Alfa Romeo Montreal Production Line
The prototype has an extra side louver
and different bonnet treatment
Picture this, "Luigi" is in the design department at Alfa Romeo, and while meandering his way to a long Italian lunch he spots the March-Alfa and 33 sports prototype engine sitting in a corner of a workshop and thinks wouldn't that fit in that prototype thingy we sent to that expo abroad and you probably have the full design process of the Montreal. I exaggerate somewhat but the bare bones of the statement are true, the Montreal was Alfa Romeo's show car for the 1967 Montreal World Exhibition and it did have a detuned version of the engine from the 1971 March-Alfa/33 sports prototype.
At the Montreal's debut, it was a pure concept car with a tuned version of Alfa Romeo's 4 cylinder Giulia engine amidships. The styling was in a similar vein to Bertone's other designs of this period, look at a Miura or Espada in profile and you will see many features that are shared with the Montreal and the finished design is very faithful to the prototype. However, the mechanicals are significantly different with a 2.6 litre 200 bhp V8 engine mounted up front, mated to a 5-speed gearbox, and then on to a modified Giulia live rear axle.
The car's gestation was a long one, over 3 years, and in this time there was considerable disagreement between Nuccio Bertone and Alfa Romeo's President Giuseppe Luraghi mainly over this change in the mechanical components. When eventually released the Montreal was indeed more of a GT than a sports car. The very over square V8 is a superb engine with a beautiful power delivery plenty of torque and a willingness to rev that you would expect from an engine with such a provenance. The engine has a twin plane crank so you get the V8 warble and that almost lazy rumble on acceleration which belies the mounting revs.
Fuel delivery is by twin fuel pumps to a Spica fuel injection distributor which sits in the middle of the V and of course engine lubricant is supplied from a dry sump. The engine has twin overhead camshafts per bank, but unlike the 33 engine it has only two valves per cylinder, the exhaust valve though is of course sodium-cooled, this is indeed the best and most advanced engineering of its day.
As with all production 105 series Giulia's the gear change is superb with each ratio well placed for sporting driving and the change being light and precise. The power is transmitted to the road by a live rear axle which has a limited-slip differential and an enlarged sump to aid oil cooling. The axle is located laterally by a T bar that mounts between the chassis legs and then onto the top of the differential, giving quite a high roll centre at the rear but securely locates the axle preventing it from moving when cornering. The front suspension is by double wishbones and these are much the same as any other member of the Giulia range, however, the brakes are considerably up-rated with ventilated disks all round which are more than adequate, pulling the car easily down from its 220 km/h + top speed.

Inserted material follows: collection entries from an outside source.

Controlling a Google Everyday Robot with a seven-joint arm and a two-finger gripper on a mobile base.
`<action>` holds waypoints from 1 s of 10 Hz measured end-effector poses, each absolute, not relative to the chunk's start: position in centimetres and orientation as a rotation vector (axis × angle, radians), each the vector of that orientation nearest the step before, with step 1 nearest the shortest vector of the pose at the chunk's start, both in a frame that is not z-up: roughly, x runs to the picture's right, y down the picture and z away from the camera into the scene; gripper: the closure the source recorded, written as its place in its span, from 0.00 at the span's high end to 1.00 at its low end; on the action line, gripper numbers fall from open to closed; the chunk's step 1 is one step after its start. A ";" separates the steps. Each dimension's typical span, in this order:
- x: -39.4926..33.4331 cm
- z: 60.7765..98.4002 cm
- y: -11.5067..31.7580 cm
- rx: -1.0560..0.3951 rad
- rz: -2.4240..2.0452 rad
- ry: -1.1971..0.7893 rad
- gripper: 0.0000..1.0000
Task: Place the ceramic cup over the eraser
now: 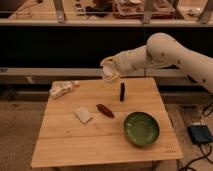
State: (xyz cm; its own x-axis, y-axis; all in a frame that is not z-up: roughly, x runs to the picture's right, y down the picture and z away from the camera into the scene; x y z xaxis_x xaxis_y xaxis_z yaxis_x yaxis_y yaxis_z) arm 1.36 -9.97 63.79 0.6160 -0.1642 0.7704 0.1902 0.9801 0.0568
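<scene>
- The eraser (122,92) stands upright on the counter (100,145), its long axis vertical.
- The gripper (108,68) is closed tight around the ceramic cup (111,76) (which is tipped over), holding it in the air just up-left of the eraser.

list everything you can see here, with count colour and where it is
table: one, pale wood, centre of view
ceramic cup: one, white, in the air over the table's back edge, up-left of the eraser
eraser: one, black, upright, back of table
bowl: one, green, front right of table
oblong thing: one, reddish-brown, table centre
flat pad: one, pale, left of the oblong thing
crumpled thing: one, whitish, back left corner
box: one, dark, floor at right
arm: one, white, reaching in from right
gripper: one, pale, above table's back edge, jaws shut on the ceramic cup
</scene>
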 end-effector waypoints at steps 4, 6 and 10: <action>5.5 63.9 -11.8 0.044 -0.074 -0.839 0.00; 8.5 64.1 -12.0 0.085 0.026 -0.793 0.00; 10.1 64.1 -12.0 0.111 0.103 -0.777 0.00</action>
State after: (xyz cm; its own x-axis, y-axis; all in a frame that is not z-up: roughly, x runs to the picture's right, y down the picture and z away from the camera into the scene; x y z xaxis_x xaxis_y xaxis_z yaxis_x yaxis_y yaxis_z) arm 10.06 -11.98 64.11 0.7088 0.0516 0.7035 -0.1334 0.9891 0.0619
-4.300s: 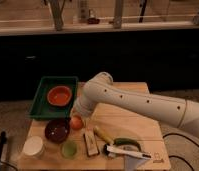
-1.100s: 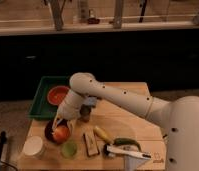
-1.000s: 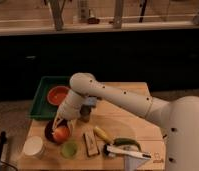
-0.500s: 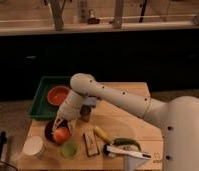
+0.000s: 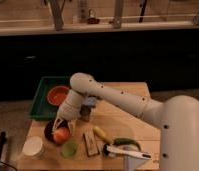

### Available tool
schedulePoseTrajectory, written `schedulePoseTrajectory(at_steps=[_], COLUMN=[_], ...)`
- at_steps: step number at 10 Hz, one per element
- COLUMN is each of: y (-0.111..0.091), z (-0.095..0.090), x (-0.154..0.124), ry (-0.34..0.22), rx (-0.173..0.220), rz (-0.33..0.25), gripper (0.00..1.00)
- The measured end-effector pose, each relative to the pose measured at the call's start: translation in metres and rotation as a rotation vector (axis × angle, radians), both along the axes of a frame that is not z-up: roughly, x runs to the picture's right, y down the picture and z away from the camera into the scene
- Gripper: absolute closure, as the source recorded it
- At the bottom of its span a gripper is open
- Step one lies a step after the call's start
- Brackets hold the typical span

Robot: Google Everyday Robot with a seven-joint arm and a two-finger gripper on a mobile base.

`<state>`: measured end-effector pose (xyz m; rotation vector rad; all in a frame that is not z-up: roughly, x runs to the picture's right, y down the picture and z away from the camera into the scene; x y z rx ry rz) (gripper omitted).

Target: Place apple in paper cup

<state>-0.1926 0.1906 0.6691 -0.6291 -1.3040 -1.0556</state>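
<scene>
The apple (image 5: 62, 134), small and orange-red, sits between the fingers of my gripper (image 5: 60, 130), which is shut on it. The apple hangs over the dark maroon bowl (image 5: 49, 131) at the table's front left. The paper cup (image 5: 33, 147), cream-white and wide, stands upright and empty at the front left corner, left of and below the gripper and apart from it. My white arm (image 5: 108, 97) reaches in from the right.
A translucent green cup (image 5: 69, 149) stands right of the paper cup. A green tray (image 5: 41, 104) with an orange bowl (image 5: 58, 94) lies behind. A brown block (image 5: 90, 143), a banana (image 5: 100, 134), a green vegetable (image 5: 125, 142) and a white tool (image 5: 129, 153) lie to the right.
Since 4.3 s ago the arm swung left and took the apple from the table beside the maroon bowl. Over the last second the gripper and apple have barely moved.
</scene>
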Motion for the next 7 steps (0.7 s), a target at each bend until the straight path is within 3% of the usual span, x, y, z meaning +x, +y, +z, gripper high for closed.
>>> schedulePoseTrajectory(at_steps=[3, 7], y=[-0.002, 0.004], z=[-0.001, -0.005], x=[-0.046, -0.075], ry=[-0.051, -0.072], rx=[0.020, 0.063], rz=[-0.118, -0.195], gripper=[1.00, 1.00])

The styling is very much of the era, many of the details being carried over from the prototype only one of the side louvres' is lost and the bonnet louvres are changed for a NASCAR duct. The prototypes eyebrows are retained and these have a very nice vacuum-operated retraction mechanism, there are other nice period features like the camm tail but one thing that really places the Montreal in the 1970s are the colours especially the pastel shades like orange or green.
The Montreal was produced for 6 years from 1971 until 1977 and in that time 3,925 were produced and as with all limited production Alfa Romeo's the body and interior parts are now difficult to source but unlike say a Junior Z, the engine parts are also difficult to find for a Montreal, however they are available if you are willing to hunt them out and pay a significant premium.
As a car the Monty is flawed and its sporting credentials would have been improved if it had a more sporting suspension set up, but this would have shown up the ultimate failings of using a live rear axle and so it was a compromise as suspected by Nuccio Bertone. However, the engine is amazing and as a GT it is one of the best. When released, it was in the same price range as the BMW 3.0 CS or the Mercedes 350 SL and it is more than comparable with them, but just imagine meeting their owners down the pub and letting it slip that you have an F1-derived engine in your car.